Already on GitHub? Sign in to your account

[Fleet] Allow to reset agents log level to honor agent policy log level #180778

Closed
5 tasks done
criamico opened this issue Apr 15, 2024 · 26 comments · Fixed by #183434
Closed
5 tasks done

[Fleet] Allow to reset agents log level to honor agent policy log level #180778

criamico opened this issue Apr 15, 2024 · 26 comments · Fixed by #183434
Assignees
Labels
QA:Ready for Testing Code is merged and ready for QA to validate Team:Fleet Team label for Observability Data Collection Fleet team

Comments

@criamico
Copy link
Contributor

criamico commented Apr 15, 2024

Follow up of #158861

With #158861 we added a select in Agent policy settings that allow the user to set the log level per policy. However, if the user has also changed the log level at agent level, this overrides the previous setting and the agent policy doesn't have control of the log level for that agent (see this comment).

  • Implement a reset mechanism that resets the the agents' log level to match what's in the agent policy. See @kpollich comment about possible ways to implement this mechanism
    • Verify that fleet server supports this functionality by passing it to elastic agent
    • Verify that the elastic agent supports this functionality
    • Verify that a fleet server agent supports this functionality
  • Enable Agent policy visibility switching this flag to true.
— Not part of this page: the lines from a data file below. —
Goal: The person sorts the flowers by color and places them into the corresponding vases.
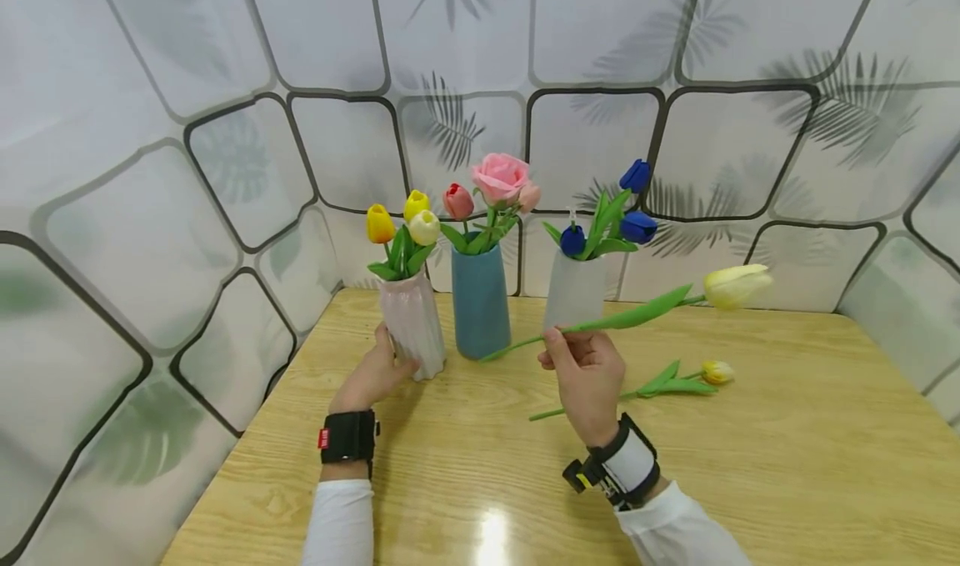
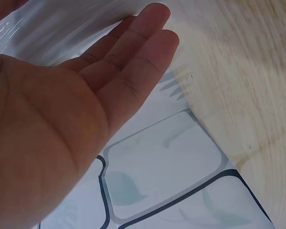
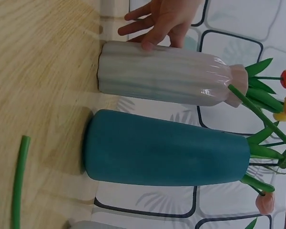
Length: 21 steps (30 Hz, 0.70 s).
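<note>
My left hand [image 1: 372,372] is at the lower left side of a pale pink ribbed vase [image 1: 414,324]; its thumb touches the vase and its fingers are fairly straight in the left wrist view. Orange, yellow and cream tulips [image 1: 401,228] stand in that vase. My right hand [image 1: 588,378] pinches the green stem of a pale yellow tulip [image 1: 737,287] between thumb and fingers. The flower points right, and its stem end reaches across the front of the blue vase [image 1: 480,308]. In the right wrist view, the held stem [image 3: 257,112] crosses the pink vase's neck.
A pink rose [image 1: 501,177] and a red tulip [image 1: 457,202] stand in the blue vase. Right of it, a white vase [image 1: 573,291] holds blue tulips [image 1: 637,227]. Another yellow tulip [image 1: 717,373] lies on the wooden table [image 1: 810,449], partly behind my right hand. Patterned sheeting [image 1: 600,41] surrounds the table's back and sides.
</note>
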Motion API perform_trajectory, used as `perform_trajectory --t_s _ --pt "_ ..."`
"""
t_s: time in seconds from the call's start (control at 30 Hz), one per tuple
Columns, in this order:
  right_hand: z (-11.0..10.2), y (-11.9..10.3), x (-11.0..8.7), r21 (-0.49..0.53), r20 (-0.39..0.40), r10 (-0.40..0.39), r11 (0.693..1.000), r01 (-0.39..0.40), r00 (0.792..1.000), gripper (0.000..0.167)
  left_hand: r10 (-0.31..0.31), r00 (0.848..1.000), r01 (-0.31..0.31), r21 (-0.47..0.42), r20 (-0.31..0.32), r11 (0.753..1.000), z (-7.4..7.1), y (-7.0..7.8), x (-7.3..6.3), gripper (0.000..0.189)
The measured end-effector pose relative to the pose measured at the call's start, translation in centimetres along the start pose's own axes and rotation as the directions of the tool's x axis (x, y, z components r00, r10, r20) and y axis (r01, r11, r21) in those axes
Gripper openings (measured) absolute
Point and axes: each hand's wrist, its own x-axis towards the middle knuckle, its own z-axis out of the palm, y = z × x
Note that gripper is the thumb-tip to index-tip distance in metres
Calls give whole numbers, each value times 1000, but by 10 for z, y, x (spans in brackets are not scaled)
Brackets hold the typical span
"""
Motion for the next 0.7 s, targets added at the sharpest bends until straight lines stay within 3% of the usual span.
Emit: perform_trajectory --t_s 0.27,0.4,0.5,0.6,0.7 --pt "27 3 14 -122 116 -120 983 134 986 11 4 1000 -4 9 -7 1000 1 1 -1 90" --pt "42 3 21 -137 183 -260 948 286 948 20 2 1000 -2 7 -5 1000 1 1 0 89" --pt "54 1 26 -116 234 -322 928 355 917 22 -8 1000 8 -2 -1 1000 1 0 0 89" --pt "67 -5 31 -83 242 -377 910 406 894 12 -7 1000 7 -7 3 1000 0 -1 1 90" --pt "80 -20 38 -13 225 -458 881 473 860 27 2 1000 -2 -7 1 1000 1 -1 1 90"
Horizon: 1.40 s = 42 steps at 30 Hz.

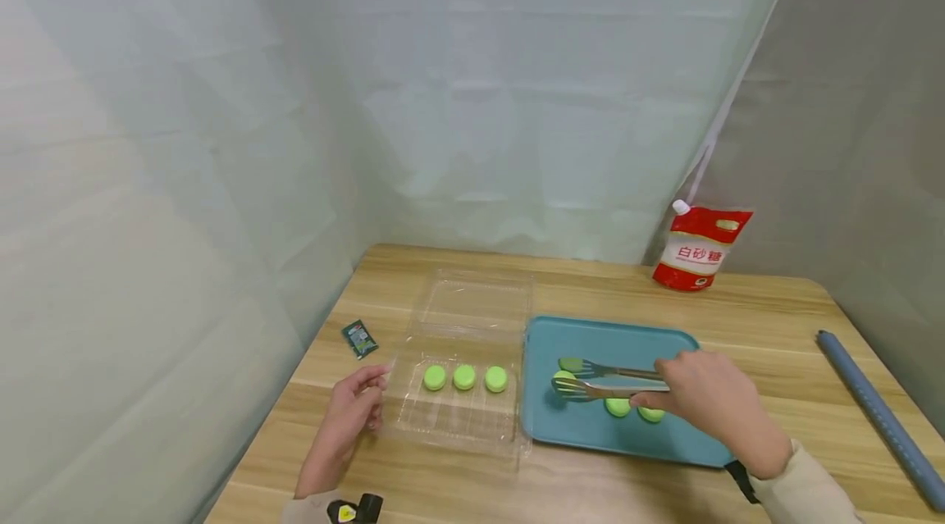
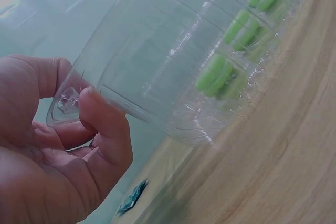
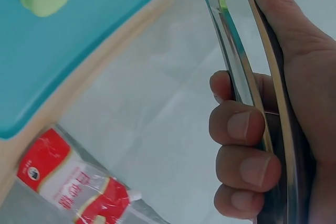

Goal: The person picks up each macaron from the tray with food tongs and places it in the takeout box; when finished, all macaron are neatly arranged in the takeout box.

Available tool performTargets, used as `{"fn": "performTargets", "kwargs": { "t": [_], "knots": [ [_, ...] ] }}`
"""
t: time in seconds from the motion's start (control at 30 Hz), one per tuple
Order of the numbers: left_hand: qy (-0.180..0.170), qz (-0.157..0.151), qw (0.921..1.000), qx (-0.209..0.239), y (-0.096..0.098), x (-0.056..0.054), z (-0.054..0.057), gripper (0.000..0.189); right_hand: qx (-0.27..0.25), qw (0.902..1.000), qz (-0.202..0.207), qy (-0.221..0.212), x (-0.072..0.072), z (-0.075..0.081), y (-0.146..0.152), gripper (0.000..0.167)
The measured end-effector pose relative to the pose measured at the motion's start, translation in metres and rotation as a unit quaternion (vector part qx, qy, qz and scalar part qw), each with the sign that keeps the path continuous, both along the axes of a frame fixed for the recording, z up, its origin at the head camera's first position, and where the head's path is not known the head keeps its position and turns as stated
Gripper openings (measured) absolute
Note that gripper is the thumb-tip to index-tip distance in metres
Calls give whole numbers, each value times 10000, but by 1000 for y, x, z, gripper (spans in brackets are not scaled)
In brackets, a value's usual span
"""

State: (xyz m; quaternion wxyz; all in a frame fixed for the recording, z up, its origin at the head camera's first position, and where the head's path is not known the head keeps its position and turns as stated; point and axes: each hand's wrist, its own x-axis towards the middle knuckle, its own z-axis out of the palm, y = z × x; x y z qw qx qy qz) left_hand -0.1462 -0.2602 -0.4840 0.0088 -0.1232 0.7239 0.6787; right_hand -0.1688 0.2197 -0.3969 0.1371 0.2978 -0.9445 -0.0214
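Observation:
My left hand (image 1: 345, 411) pinches the left edge of a clear plastic box (image 1: 461, 421) between thumb and fingers. Three green macarons (image 1: 464, 377) sit in a row inside it, and its clear lid (image 1: 478, 303) lies folded open toward the back. Metal tongs (image 1: 613, 393) are gripped in my right hand (image 1: 705, 397), fingers curled round both arms. Their fork-shaped ends, spread apart, reach over a green macaron (image 1: 564, 376) at the left of the blue tray (image 1: 613, 335). More green macarons (image 1: 618, 407) lie on the tray below the tongs.
A red and white sugar pouch (image 1: 694, 249) stands at the back right. Along the right edge lies a long grey-blue bar (image 1: 878, 413). A small dark sachet (image 1: 359, 339) is left of the box. White sheeting (image 1: 517, 97) hangs behind the wooden table (image 1: 591, 282).

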Motion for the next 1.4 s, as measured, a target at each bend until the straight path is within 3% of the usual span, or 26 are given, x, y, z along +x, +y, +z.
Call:
{"fn": "performTargets", "kwargs": {
  "t": [0.5,0.87,1.27,1.4],
  "knots": [
    [29,39,10000,-17,2,2,2,47,107,9997,-31,211,6,35,-10,61],
    [35,65,10000,-34,1,0,-1,44,-305,9902,708,1164,6,41,-30,67],
    [233,78,9997,17,3,2,-1,45,-412,9912,917,865,-3,36,-68,63],
    [248,78,9997,40,4,3,-1,45,-423,9929,948,572,-4,31,-83,60]
  ]
}}
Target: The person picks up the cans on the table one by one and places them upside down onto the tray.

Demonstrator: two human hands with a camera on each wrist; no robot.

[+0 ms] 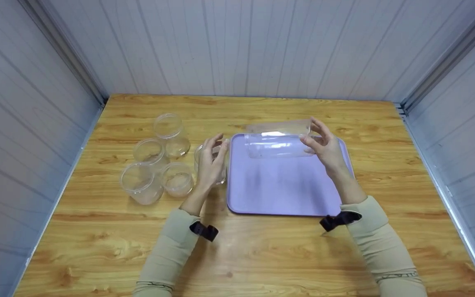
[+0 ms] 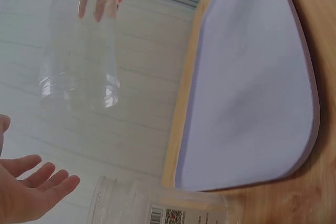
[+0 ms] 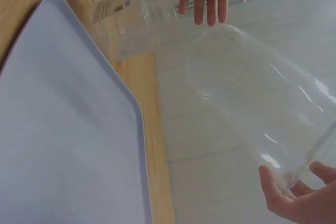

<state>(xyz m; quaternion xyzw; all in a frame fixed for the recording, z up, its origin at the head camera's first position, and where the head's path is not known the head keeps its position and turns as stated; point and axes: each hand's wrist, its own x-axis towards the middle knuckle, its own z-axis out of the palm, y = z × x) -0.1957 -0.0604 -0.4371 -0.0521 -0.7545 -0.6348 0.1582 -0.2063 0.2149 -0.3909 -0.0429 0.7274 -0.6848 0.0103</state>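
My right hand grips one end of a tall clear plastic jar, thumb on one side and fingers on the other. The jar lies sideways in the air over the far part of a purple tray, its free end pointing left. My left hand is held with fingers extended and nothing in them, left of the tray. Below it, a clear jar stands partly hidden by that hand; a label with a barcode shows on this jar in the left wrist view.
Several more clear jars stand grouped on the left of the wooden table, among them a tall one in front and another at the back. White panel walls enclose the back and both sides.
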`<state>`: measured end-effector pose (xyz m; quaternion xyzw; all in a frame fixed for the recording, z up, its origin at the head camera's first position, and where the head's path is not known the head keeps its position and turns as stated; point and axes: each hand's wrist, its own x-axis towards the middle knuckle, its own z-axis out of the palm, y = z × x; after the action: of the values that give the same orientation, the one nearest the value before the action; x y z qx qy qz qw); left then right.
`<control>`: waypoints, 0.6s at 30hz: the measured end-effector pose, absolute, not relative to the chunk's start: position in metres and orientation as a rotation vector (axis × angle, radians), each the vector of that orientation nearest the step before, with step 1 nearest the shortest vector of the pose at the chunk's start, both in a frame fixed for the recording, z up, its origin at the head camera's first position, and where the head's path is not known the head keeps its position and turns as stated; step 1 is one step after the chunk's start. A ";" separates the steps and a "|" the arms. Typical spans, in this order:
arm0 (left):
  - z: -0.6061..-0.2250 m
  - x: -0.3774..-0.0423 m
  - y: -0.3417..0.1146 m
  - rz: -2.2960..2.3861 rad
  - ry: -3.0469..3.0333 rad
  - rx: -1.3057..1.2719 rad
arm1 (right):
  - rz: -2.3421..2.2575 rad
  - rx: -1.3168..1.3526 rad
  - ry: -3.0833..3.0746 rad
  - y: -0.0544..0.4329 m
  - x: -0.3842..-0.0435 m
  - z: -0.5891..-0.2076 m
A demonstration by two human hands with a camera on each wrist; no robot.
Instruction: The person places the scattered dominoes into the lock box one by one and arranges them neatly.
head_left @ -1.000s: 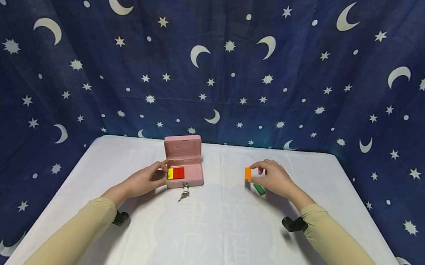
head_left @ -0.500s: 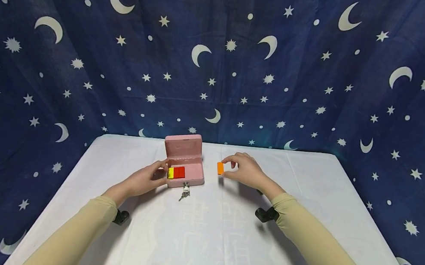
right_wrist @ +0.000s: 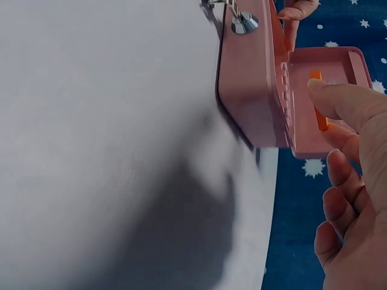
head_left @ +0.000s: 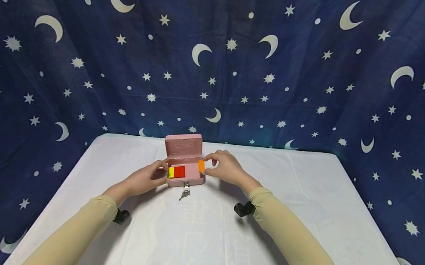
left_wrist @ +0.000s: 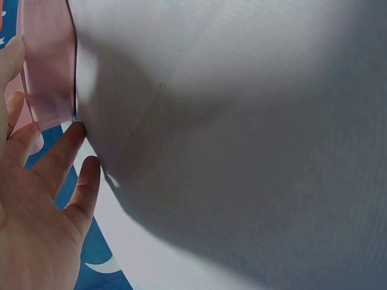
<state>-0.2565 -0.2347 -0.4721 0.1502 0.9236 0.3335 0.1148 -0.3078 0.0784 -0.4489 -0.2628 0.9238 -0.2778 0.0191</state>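
A small pink metal cash box (head_left: 192,184) stands with its lid up. Inside at its left lie a yellow block (head_left: 171,172) and red blocks (head_left: 179,172), side by side. My left hand (head_left: 148,180) holds the box's left end, thumb near the front corner and index finger farther back; the other fingers spread in the left wrist view. Pinched between thumb and fingertip of my right hand (head_left: 226,168) is an orange block (head_left: 201,166), upright over the box's right side. In the right wrist view the block (right_wrist: 319,103) overlaps the raised lid.
Keys (head_left: 184,195) hang from the lock at the box's front. A white cloth (head_left: 201,243) covers the table. Behind it hangs a dark blue curtain (head_left: 296,111) with moons and stars. Black wrist cameras (head_left: 244,209) sit under both wrists.
My right hand has carried the orange block left across the table to the box. The green block beneath it earlier is now hidden by the right arm. The left hand stays in place.
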 end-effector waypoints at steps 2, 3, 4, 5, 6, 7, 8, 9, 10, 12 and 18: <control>-0.472 -0.256 -0.235 0.981 2.704 0.431 | -0.860 -0.814 2.865 0.072 -0.309 -0.450; -0.472 -0.256 -0.235 0.982 2.702 0.429 | -0.858 -0.815 2.864 0.069 -0.310 -0.451; -0.472 -0.256 -0.234 0.982 2.699 0.426 | -0.857 -0.816 2.863 0.066 -0.310 -0.451; -0.472 -0.256 -0.234 0.982 2.698 0.423 | -0.855 -0.817 2.863 0.063 -0.311 -0.451; -0.472 -0.256 -0.234 0.983 2.697 0.420 | -0.853 -0.821 2.863 0.060 -0.311 -0.452; -0.472 -0.256 -0.234 0.983 2.697 0.419 | -0.848 -0.824 2.864 0.057 -0.311 -0.452; -0.472 -0.257 -0.234 0.984 2.698 0.420 | -0.841 -0.830 2.864 0.055 -0.311 -0.452; -0.472 -0.257 -0.234 0.984 2.700 0.423 | -0.840 -0.834 2.862 0.052 -0.311 -0.452; -0.472 -0.257 -0.234 0.983 2.701 0.427 | -0.832 -0.839 2.863 0.050 -0.312 -0.453; -0.472 -0.257 -0.235 0.982 2.707 0.434 | -0.811 -0.845 2.863 0.045 -0.312 -0.453; -0.472 -0.257 -0.236 0.975 2.714 0.449 | -0.689 -0.876 2.879 0.034 -0.314 -0.458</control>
<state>-0.2570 -0.2358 -0.4718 0.1529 0.9241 0.3321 0.1110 -0.3140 0.0340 -0.4578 -0.2837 0.9322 -0.2231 0.0274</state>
It is currently set to false.
@criamico criamico added the Team:Fleet Team label for Observability Data Collection Fleet team label Apr 15, 2024
@elasticmachine
Copy link
Contributor

Pinging @elastic/fleet (Team:Fleet)

@lucabelluccini
Copy link
Contributor

Hello 👋 @criamico
I would like to ask if we will follow/allow the current behavior:

  • Elastic agents will default to INFO
  • It will be possible to set a default logging level at Elastic Agent policy level (e.g. Policy X log level is ERROR)
  • It will be possible to set a temporary log level for a single Elastic Agent (valid until next restart of EA or manual reset via API)
  • It will be possible to set a temporary log level for multiple Elastic Agents (valid until next restart of EA or manual reset via API)

@nimarezainia
Copy link
Contributor

@lucabelluccini this particular issue will not be changing the default behavior.
It would allow the user to set the log level for all agents in Policy X to the same level.
You can still set the log level at the agent directly (details page) and that will override the policy. This issue here is how we reset that override so agent goes back to whatever the policy has.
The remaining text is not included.